There are few things that aggravate laissez-faire economists more than government giveaways to private business interests. Not only is the practice morally repugnant, but it really screws up the free market by injecting artificial revenue into business that is not based on the choices of the people, but rather ... well, I'm not sure on what it is based, but I have observed that these gifts tend to end up in the hands of large, national, wealthy corporations, as opposed to the small, local, struggling family businesses. The reason for this escapes me, but I'm sure that the city council members from Tucson, Oro Valley and Marana can provide one.
Our friends on the political left dislike it because they hate anything independent of the government in general--big corporations in particular--and they sure as heck don't like large sums of government money going to private entities without overwhelming control attached to the deal.
Bottom line: No one likes to see tax money ending up as gifts to big business. There ought to be a law!
Well, as luck would have it, there is a law! Our friends at the Goldwater Institute--focus on the message, not the messenger--recently reminded us that there is a "gift clause" in the Constitution of the state of Arizona. The gift clause bars government at any level from giving grants, subsidies, property or lending its credit to private concerns. There are no exceptions. There is no test for "public benefit" or "general welfare"--just don't effin' do it. As the Goldwater Institute guys put it, "The Arizona Constitution erects a solid wall of separation between business and government." This clause has been in the constitution since the get-go, and was pretty much respected for the first 50 years. It is in Article 9, Section 7 of the Arizona Constitution. You can look it up.
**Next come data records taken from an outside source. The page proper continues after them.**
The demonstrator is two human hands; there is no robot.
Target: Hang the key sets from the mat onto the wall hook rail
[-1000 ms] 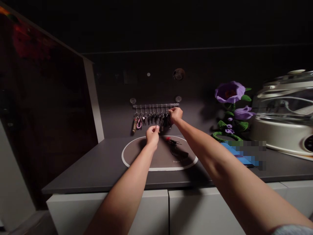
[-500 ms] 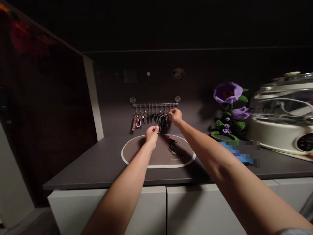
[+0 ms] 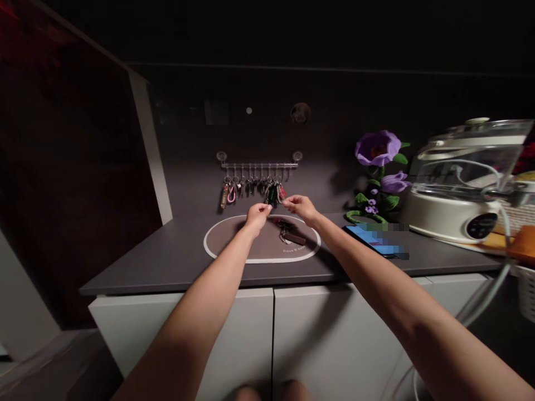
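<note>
Metal, mostly, is what I have before me: keys hang in a row from the clear rail on the wall, and one more bunch lies on the brown mat below. I judge each bunch light and hard, its keys stiff but loose on the ring, apt to swing and tangle with its neighbours. Nothing about them looks fragile, though thin rings could slip between my fingertips. I'd take hold at the ring, near the top, and leave the dangling ends alone; the bunch on the mat could be lifted by its ring or by the brown fob.

My left hand has thumb and finger brought together just by the lower ends of the dark keys; I cannot tell whether anything is caught there. My right hand is pinched close beside the red tag, and whether it grips a ring or a key is too small to tell.

Counting: one rail, two suction cups, one pink clip, one red tag, one mat with one bunch on it, one tablet, one steamer, two large purple blooms. The hanging bunches overlap too much for me to count surely.
</note>
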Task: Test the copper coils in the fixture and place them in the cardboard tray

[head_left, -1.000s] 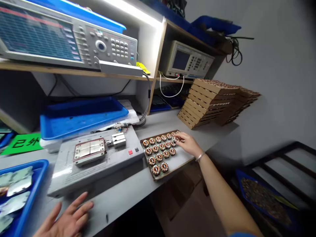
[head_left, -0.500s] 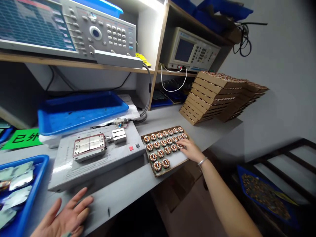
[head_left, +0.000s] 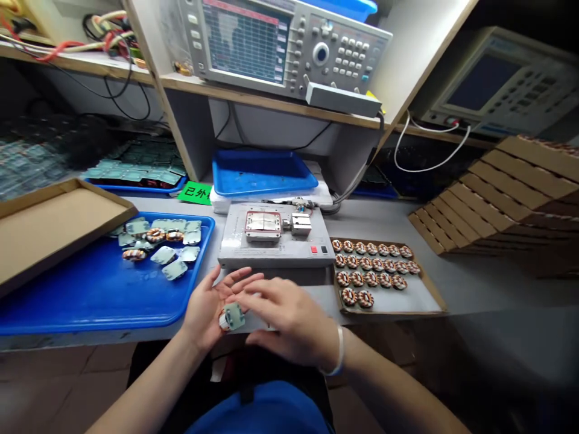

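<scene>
Small, pale-green, squarish plate-topped part [head_left: 234, 316] rests on left hand [head_left: 204, 310], palm open, lower centre of frame. Right hand [head_left: 294, 320] alongside, thumb wide of fingers. Part probably light, stiff; best held by edges.

Green sign [head_left: 194, 193], left of frame centre: black characters "已外", a third partly hidden at right. Grey fixture [head_left: 294, 254], mid-frame: fine print, illegible. Instrument screen [head_left: 246, 45], upper centre: lettering too small to read.
</scene>
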Motion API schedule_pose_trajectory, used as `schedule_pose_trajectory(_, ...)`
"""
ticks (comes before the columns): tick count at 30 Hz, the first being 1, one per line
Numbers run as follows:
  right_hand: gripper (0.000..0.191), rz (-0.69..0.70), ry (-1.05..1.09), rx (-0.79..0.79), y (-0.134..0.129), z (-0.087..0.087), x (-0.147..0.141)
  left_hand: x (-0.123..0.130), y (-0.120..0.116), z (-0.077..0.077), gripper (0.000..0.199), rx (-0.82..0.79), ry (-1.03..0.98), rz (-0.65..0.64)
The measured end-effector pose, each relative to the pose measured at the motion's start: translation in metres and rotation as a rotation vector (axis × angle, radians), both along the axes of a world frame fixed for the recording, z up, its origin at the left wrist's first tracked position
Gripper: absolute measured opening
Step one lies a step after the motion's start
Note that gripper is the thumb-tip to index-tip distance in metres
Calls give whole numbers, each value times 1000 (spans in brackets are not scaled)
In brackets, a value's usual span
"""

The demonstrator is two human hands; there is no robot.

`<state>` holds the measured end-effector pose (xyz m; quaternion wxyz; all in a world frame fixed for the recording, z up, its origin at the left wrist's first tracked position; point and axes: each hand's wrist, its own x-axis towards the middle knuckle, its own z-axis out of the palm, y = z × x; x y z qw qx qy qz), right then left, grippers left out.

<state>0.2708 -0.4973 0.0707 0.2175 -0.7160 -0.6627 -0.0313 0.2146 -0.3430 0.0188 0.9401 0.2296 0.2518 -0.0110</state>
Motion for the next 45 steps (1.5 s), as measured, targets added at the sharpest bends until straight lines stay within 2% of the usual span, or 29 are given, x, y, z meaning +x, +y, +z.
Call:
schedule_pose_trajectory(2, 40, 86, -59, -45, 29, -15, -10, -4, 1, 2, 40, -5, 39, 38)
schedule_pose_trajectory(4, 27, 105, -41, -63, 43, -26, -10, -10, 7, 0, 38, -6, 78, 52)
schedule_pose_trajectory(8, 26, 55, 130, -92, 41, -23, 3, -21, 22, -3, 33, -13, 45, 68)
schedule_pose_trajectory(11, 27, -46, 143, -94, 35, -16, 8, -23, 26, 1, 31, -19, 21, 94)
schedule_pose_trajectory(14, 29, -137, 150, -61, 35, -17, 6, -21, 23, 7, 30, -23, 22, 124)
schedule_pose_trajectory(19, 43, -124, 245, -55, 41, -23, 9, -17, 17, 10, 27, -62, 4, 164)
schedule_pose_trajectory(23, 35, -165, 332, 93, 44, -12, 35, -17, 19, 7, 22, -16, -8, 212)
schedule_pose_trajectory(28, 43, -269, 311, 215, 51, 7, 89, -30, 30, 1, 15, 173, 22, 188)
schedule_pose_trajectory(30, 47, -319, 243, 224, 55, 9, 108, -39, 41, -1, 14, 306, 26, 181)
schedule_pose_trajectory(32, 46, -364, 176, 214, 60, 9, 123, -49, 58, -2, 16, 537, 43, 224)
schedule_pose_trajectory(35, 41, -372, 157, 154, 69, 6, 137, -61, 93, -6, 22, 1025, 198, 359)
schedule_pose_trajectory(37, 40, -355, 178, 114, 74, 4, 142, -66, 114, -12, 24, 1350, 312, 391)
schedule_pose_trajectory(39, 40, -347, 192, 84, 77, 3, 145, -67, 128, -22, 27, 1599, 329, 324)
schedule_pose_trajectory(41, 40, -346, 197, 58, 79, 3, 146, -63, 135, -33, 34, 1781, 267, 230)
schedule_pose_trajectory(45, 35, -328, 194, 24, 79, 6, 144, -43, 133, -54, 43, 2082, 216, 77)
So there's no need to pass a new law. It is already there--in the constitution, no less! No more exemptions from impact fees or permit fees, and no more sales-tax giveaways, right? Well, that would be true had we a functioning judiciary. Alas, the courts have essentially rendered the clause moot with bizarre case law dating back to the '50s. Near the middle of the last century, judges began to view constitutional law not as the foundation of the government--the immutable rulebook--but as some quaint suggestions from dead white guys. They became above the law. The Supremes (members of the highest appellate court, not the Motown singing group) are the best examples of this.
If I were to make an analogy, I would imagine Justice Anthony Kennedy, or Stephen Breyer, as a chief of police. He would be charged with enforcing the law, and limit himself to that duty. Eventually, he may expand the scope of his vision. He may see the laws as guidelines, but realize that serving the greater good was his higher calling. He might, as a gesture of international goodwill, adopt some of the police methods used in South Africa--to honor their progress. If he were to be criticized, he could whine about the importance of respect for his position and the importance of his unfettered rule, with the knowledge that his was a lifetime appointment, from which he could not be removed, just like a king.
With councilmen flouting the law, and the judges flouting the law, there is a whole lot of flouting going on. What can we do? Can we demand that government officials obey the law--regardless of their branch of government? I don't know. It seems like a tall order. Perhaps we should attend council meetings and start chanting "rule of law!" when they endeavor to violate it. Maybe we could do the same in the courtroom, or at least at the judges as they walk to their cars.
I preferred the separate branches of government when they kept each other in check, as opposed to coming together as a team. Hey, if they are a team, who is their opponent?